The Solheim Cup and Ryder Cup are being held in the same month in 2021. What would it mean to you to go over there as a captain and defend the trophy before sitting back and hoping Padraig Harrington can do likewise in the Ryder Cup?CM: I think it would be great. It would be a big boost for the men, hopefully, if we can go out and hold on to the trophy.
The R&A are really trying to push women’s golf, having launched the Women’s Golf Charter in 2018 and now rolling out a campaign called #FOREeveryone. Do you think that can make a difference in the bid to attract more women and girls into the game?CM: Absolutely. The R&A are doing a huge amount when it comes to women’s golf and I think that’s because they see it as the growing market in the game. They are putting a lot of money into trying to promote women’s and girls’ golf and I think that is fantastic. You only need to look at the countries in Asia to see that women’s golf is booming and to try and make that happen here as well is something that has to be welcomed and encouraged by everyone.
It’s okay talking about something like this but you need actions to back it up and, led by chief executive Martin Slumbers, it seems as though that is the case with the R&A?
CM: Yes, the R&A is a huge organisation and it gives huge kudos to have them backing and promoting something like this.
You are trying to do your own bit to help up-and-coming Scottish girls in a mentoring role alongside fellow major winner Paul Lawrie for Scottish Golf.
CM: We are just trying to help the youngsters coming through the ranks improve.
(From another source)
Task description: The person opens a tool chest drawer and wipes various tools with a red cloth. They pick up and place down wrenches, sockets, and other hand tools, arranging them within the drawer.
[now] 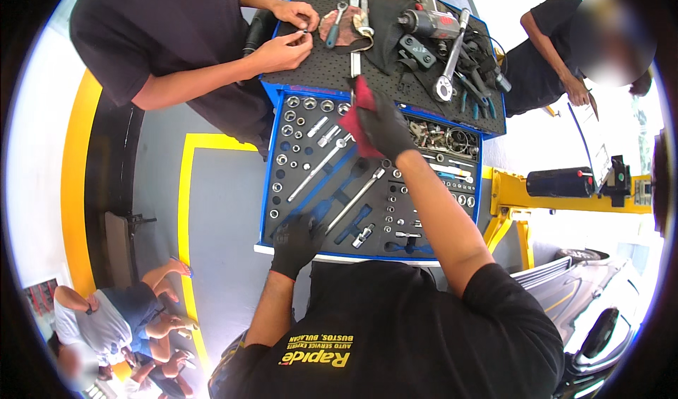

I’m looking forward to trying to pass on some of the experience of being 25 years out on tour.
And now Martin Gilbert is also set to provide his considerable boardroom experience after being nominated as the new chair of Scottish Golf.
CM: I think that will be great. Martin has obviously been a huge supporter of Scottish golf, both professional and amateur golf, over the years and to have him as chairman would be great. He’s got lots of contacts and, if you were going to pick someone for the role, he’d be the man.
In addition to your Solheim Cup role, how do you see 2021 panning out for you?
CM: I’m aiming to play a bit in Europe and I will also be hoping to get over to the States to play in a couple of events there and tie in a visit to Inverness Golf Club. Hopefully by April or May, things might be getting back to a bit of normality and travel will be a bit easier again.
In the meantime, I take it you still plan to put in the miles on the Peloton bike that has become part of our life this year?
CM: Yip, I’m still going hard at that and still enjoying it. I’ve probably improved by two-thirds in terms of numbers since I started, which I am pretty pleased about.